● Aim of the exercise
Check each line of the entries for "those" and report the ones that have it.
*** Working data ***
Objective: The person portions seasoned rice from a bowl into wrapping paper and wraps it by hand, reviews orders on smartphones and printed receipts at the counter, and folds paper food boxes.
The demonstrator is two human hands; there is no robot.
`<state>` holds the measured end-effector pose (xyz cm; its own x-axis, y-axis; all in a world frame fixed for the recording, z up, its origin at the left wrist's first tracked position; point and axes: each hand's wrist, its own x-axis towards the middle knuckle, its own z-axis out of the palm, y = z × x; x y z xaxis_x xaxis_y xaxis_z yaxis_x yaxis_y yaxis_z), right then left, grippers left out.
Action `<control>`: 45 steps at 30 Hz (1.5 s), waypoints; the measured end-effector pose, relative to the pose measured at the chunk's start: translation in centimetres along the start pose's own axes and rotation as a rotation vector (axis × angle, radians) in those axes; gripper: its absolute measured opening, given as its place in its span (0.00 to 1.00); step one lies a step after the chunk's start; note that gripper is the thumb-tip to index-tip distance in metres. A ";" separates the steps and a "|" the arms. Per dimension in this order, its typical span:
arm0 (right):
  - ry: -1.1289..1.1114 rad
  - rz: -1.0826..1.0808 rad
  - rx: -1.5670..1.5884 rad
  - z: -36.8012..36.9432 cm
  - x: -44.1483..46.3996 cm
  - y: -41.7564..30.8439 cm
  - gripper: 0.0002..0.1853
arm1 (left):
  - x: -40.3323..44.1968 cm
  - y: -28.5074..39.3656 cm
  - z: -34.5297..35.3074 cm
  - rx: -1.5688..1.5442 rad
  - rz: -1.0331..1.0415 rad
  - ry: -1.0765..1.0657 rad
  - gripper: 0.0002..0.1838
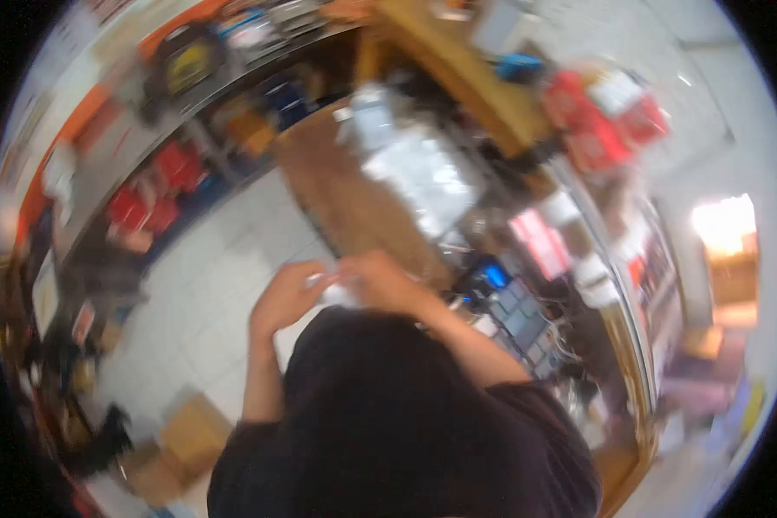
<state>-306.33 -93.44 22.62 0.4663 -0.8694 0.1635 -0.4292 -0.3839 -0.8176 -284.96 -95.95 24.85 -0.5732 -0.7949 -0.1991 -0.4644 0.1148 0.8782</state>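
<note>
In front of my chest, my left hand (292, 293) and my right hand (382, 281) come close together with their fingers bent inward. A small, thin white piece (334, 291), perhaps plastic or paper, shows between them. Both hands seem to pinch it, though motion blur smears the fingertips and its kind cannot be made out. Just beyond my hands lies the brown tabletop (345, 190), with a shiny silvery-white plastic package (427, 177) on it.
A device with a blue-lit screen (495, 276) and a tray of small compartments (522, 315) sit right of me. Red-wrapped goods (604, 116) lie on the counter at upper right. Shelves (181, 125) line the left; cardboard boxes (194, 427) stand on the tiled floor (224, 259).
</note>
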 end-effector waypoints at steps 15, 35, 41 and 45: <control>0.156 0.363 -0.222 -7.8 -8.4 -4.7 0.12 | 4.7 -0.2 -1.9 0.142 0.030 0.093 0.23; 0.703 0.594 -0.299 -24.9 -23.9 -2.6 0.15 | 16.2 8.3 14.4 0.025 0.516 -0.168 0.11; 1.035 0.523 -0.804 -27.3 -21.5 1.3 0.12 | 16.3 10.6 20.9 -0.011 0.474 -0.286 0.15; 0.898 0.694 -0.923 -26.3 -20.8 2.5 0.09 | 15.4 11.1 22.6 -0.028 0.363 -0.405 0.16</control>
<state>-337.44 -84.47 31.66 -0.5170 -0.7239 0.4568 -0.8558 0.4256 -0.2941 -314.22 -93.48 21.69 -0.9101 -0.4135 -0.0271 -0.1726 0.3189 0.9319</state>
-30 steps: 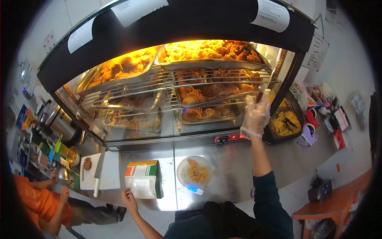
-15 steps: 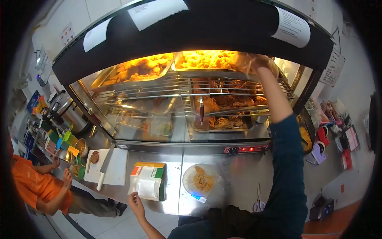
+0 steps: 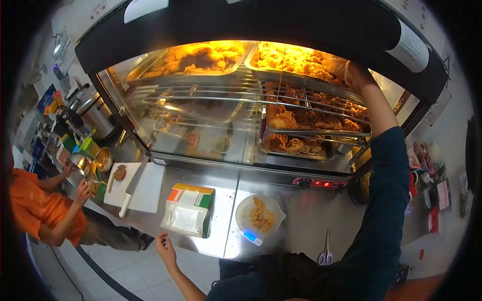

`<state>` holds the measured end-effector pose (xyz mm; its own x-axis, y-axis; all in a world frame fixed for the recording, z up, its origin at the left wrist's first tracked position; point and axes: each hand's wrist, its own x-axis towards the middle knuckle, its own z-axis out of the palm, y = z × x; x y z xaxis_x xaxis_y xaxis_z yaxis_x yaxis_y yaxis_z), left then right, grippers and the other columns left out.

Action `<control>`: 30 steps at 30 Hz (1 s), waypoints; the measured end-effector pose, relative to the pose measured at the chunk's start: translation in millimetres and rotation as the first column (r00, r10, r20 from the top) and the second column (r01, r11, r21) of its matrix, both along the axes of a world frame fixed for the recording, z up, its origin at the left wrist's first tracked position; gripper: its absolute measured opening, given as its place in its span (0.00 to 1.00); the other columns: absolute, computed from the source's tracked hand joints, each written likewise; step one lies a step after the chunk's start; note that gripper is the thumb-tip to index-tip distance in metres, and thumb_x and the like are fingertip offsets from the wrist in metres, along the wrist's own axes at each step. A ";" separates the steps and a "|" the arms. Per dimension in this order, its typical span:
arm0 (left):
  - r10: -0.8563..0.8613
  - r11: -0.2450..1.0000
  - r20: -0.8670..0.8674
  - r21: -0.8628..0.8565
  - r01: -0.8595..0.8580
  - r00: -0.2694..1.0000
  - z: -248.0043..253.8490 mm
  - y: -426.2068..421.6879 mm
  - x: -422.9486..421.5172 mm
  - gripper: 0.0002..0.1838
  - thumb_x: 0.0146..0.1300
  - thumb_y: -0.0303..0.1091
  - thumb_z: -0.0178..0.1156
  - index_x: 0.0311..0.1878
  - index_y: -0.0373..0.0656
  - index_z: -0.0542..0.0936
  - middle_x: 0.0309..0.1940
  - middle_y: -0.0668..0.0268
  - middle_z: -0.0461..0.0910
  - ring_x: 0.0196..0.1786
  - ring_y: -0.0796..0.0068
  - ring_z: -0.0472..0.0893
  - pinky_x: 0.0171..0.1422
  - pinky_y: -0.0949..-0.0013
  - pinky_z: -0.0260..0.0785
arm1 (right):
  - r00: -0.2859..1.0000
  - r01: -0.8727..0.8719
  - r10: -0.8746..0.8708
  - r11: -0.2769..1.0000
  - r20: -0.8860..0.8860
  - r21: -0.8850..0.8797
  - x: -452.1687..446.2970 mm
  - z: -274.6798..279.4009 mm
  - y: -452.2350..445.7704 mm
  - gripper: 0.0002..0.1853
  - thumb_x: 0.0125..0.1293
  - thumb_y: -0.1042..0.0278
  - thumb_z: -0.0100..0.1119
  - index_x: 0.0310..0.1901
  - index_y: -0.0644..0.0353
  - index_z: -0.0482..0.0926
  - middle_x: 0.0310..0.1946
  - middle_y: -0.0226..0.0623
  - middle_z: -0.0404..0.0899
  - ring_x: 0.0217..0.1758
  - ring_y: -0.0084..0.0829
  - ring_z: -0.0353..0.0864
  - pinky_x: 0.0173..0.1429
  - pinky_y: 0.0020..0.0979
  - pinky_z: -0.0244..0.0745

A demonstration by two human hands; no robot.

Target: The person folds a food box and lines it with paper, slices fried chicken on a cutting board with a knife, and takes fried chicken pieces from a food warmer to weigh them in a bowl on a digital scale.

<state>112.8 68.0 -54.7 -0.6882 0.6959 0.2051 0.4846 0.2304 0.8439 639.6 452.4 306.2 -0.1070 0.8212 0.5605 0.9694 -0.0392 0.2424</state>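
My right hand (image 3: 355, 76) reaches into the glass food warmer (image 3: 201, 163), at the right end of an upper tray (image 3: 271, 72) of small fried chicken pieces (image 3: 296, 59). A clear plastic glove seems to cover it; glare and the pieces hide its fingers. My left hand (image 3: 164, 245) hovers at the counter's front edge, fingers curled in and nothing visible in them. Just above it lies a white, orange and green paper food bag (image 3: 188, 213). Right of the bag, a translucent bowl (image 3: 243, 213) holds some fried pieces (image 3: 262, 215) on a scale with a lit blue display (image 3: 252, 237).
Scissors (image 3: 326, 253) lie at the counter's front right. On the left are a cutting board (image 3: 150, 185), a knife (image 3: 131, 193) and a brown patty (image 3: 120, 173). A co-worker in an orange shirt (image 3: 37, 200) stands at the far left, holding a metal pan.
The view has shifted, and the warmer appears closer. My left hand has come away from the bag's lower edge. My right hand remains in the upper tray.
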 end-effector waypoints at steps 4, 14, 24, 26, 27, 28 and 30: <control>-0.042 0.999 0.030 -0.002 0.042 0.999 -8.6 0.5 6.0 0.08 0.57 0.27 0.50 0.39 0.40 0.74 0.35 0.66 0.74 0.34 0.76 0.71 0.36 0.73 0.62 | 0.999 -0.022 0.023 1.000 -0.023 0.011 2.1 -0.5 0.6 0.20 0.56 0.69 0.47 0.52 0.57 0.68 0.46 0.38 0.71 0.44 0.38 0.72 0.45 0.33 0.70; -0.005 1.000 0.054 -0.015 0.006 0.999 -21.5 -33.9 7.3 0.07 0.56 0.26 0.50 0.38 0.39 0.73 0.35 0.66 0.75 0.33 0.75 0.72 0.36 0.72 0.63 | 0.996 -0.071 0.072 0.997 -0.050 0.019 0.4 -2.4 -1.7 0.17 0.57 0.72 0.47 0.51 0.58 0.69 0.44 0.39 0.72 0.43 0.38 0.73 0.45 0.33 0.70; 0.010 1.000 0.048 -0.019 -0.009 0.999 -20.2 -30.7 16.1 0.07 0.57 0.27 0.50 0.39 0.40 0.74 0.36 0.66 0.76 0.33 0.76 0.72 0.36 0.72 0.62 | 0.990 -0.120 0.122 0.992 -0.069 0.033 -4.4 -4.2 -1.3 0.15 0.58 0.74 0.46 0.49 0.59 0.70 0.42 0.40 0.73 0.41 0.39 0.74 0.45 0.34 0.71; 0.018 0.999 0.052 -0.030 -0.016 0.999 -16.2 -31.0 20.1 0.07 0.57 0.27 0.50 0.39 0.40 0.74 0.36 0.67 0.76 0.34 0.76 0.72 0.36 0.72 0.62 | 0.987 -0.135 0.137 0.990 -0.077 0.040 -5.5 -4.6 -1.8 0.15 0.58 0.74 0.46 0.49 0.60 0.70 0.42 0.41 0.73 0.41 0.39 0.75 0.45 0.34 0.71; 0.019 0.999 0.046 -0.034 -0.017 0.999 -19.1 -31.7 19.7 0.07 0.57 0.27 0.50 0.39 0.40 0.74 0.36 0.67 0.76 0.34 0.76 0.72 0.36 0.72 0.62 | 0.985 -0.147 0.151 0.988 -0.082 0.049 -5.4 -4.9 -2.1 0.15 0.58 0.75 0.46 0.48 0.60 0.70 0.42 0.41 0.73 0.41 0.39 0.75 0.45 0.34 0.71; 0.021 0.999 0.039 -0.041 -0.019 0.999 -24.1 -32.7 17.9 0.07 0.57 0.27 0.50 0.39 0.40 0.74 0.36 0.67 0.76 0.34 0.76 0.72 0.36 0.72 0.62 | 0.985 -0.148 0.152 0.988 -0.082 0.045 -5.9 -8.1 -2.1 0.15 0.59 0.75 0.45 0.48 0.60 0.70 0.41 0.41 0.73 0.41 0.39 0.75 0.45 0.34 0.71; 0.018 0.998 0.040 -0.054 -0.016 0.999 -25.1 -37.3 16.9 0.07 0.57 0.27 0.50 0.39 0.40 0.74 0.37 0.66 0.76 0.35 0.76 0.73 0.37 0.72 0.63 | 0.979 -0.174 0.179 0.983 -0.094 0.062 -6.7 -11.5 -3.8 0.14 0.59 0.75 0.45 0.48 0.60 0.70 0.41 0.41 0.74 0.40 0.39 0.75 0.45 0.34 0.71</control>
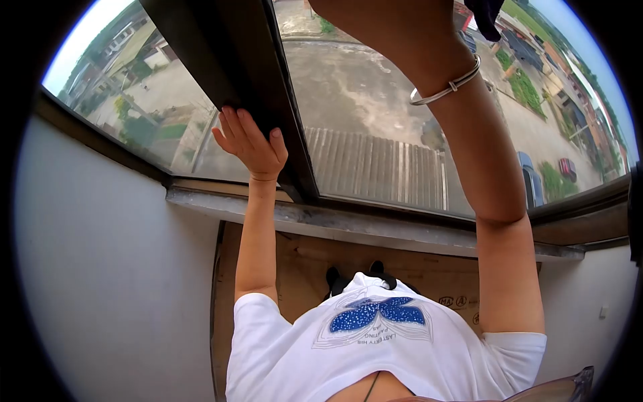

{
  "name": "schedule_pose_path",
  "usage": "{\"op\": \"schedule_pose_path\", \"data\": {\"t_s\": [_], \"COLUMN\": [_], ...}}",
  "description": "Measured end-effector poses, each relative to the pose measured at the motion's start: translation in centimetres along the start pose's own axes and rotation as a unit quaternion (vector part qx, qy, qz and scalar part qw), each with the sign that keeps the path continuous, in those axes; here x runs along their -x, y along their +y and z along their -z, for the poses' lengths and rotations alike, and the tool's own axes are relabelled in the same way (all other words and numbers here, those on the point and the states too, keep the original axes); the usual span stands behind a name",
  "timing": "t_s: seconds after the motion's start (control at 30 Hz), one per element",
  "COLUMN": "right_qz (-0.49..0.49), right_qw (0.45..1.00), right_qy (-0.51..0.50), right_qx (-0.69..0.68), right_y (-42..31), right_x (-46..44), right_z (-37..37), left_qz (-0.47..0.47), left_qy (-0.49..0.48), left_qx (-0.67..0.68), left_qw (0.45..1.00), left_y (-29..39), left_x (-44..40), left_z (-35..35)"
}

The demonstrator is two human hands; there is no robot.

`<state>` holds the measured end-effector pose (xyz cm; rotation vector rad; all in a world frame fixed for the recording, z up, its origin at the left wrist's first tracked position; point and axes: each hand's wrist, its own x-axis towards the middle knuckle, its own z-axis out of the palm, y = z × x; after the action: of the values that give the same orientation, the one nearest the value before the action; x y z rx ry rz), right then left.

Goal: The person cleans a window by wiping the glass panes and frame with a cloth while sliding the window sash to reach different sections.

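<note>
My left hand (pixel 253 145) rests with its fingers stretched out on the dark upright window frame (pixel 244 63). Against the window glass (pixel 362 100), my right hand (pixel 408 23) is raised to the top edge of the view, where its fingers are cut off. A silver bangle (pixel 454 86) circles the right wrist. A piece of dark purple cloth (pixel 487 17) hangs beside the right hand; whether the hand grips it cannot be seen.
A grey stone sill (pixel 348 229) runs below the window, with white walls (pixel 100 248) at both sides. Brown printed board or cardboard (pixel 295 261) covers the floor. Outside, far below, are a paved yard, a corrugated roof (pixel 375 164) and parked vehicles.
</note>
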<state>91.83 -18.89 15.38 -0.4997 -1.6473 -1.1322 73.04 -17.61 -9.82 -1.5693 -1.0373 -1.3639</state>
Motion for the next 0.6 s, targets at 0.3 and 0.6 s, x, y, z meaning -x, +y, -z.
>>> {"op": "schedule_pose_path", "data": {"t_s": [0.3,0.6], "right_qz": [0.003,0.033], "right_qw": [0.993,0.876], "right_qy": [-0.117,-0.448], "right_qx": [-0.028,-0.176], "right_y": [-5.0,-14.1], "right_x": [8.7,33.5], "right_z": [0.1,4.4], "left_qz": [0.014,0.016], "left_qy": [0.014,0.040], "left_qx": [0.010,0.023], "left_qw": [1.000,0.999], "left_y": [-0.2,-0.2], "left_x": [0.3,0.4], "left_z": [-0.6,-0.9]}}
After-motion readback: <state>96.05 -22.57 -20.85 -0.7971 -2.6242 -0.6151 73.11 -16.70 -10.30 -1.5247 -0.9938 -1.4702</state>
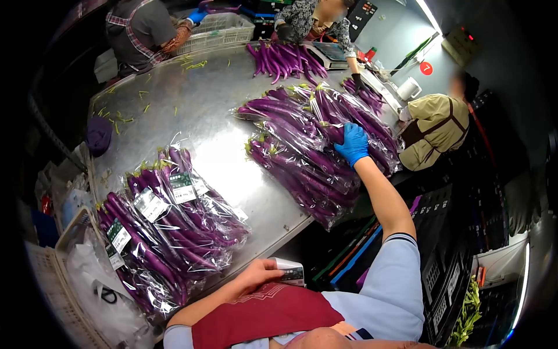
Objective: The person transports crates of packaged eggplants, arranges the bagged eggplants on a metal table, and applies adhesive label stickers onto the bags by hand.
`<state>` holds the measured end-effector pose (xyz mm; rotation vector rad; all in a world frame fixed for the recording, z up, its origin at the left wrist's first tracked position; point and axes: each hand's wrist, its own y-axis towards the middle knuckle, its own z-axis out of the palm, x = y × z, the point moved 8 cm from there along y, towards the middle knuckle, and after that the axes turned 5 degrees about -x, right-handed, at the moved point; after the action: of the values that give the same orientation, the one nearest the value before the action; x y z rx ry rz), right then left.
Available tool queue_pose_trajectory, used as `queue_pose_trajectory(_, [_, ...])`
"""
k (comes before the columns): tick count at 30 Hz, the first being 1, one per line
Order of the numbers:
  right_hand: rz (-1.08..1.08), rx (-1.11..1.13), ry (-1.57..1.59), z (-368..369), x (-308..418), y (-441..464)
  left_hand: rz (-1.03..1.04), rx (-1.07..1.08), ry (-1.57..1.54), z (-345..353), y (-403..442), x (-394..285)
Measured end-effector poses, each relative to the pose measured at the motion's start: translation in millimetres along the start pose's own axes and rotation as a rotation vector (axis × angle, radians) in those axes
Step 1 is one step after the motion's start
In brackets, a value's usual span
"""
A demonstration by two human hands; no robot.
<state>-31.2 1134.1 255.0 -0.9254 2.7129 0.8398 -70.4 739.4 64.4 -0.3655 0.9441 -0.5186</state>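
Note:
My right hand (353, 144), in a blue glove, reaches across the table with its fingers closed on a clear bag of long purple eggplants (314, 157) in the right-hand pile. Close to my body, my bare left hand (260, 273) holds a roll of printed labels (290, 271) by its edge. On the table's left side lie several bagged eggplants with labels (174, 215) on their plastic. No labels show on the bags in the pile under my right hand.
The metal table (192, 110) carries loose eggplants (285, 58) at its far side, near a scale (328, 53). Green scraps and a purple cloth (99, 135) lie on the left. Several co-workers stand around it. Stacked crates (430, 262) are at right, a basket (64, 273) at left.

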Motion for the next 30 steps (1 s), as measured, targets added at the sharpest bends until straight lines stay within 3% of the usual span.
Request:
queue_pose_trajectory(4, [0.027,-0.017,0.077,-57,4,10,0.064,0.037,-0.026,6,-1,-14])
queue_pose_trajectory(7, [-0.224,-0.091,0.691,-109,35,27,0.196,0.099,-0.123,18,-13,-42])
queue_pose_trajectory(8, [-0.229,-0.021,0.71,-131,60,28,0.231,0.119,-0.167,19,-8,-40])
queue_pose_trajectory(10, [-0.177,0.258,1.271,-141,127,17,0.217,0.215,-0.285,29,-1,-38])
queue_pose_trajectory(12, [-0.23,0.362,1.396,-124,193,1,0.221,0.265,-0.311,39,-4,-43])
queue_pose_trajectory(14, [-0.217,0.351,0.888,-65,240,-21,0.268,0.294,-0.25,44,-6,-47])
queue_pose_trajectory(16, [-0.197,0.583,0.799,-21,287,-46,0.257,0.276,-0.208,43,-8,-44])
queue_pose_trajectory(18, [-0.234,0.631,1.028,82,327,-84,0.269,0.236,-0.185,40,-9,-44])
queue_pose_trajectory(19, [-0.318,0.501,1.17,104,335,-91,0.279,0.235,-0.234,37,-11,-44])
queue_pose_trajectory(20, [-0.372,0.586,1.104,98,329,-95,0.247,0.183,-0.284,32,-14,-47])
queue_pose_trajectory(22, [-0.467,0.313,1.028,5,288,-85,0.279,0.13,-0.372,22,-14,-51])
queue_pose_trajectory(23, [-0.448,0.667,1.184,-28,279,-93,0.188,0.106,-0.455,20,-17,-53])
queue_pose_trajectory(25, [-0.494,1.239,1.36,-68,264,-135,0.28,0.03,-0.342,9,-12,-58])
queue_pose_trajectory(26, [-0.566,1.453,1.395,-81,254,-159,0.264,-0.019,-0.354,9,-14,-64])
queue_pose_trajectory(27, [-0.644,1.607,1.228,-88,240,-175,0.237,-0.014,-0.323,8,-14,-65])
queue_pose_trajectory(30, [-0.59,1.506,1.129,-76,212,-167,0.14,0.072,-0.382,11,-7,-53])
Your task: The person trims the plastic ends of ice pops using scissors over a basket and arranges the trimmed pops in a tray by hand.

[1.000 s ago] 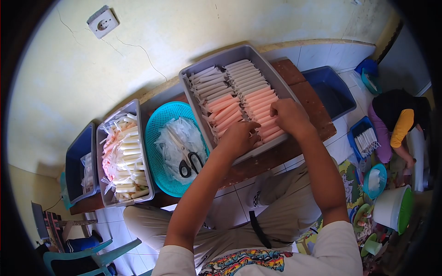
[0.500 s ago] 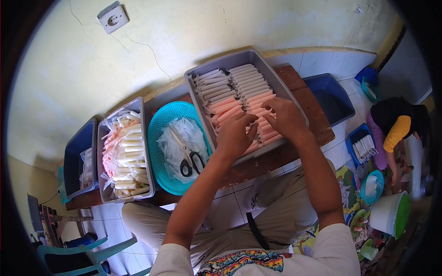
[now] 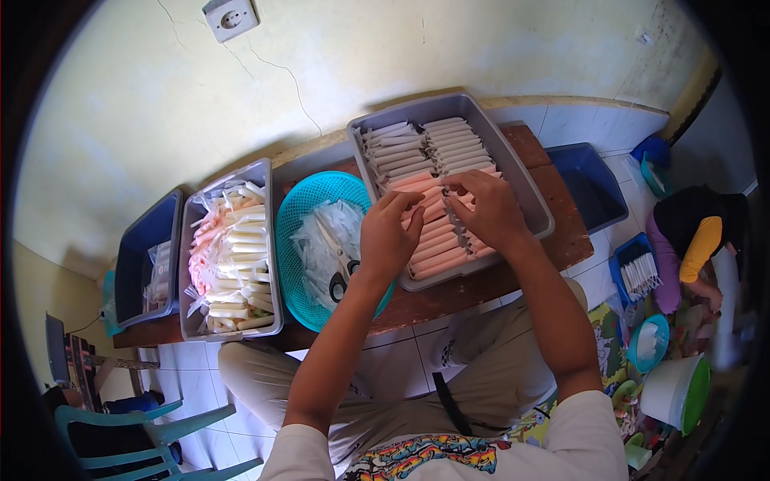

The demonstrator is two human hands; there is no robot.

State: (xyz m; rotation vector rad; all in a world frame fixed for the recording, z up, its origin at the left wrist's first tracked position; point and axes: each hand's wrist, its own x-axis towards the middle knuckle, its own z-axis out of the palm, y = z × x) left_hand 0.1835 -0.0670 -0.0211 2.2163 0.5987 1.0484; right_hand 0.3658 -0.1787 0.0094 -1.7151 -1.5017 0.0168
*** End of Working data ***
● Answer box
Action `<control>`: 45 steps at 30 Hz (1.5 s), waypoints; the measured end-effector pose, relative to the pose measured at the chunk's start: translation in centimetres along the start pose's own axes and rotation as a rotation vector (axis × angle, radians) in those axes; gripper: its absolute measured opening, given as its place in its span (0.00 to 1.00); step one lies a step after the chunk's start; note that gripper is the thumb-tip to index-tip distance in metres. A ";" separates the steps and a "|" the arms. Per dimension in this order, its typical span:
  "description": "Measured end-effector poses, each relative to the pose measured at the motion's start: translation in centimetres along the start pose's own axes and rotation as a unit quaternion (vector part qx, qy, qz and scalar part qw), each with the sign that keeps the path continuous, in those axes; here x runs along their -x, y along their +y and z along their -z, for the poses' lengths and rotations alike, and the tool's own axes are relabelled in the same way (all other words and numbers here, those on the point and the states too, keep the original axes); the usual span stands behind a name",
Measured end-effector poses, each relative to the pose measured at the motion's start: translation in millimetres along the start pose's own axes and rotation as a rotation vector (axis × angle, radians) in those axes

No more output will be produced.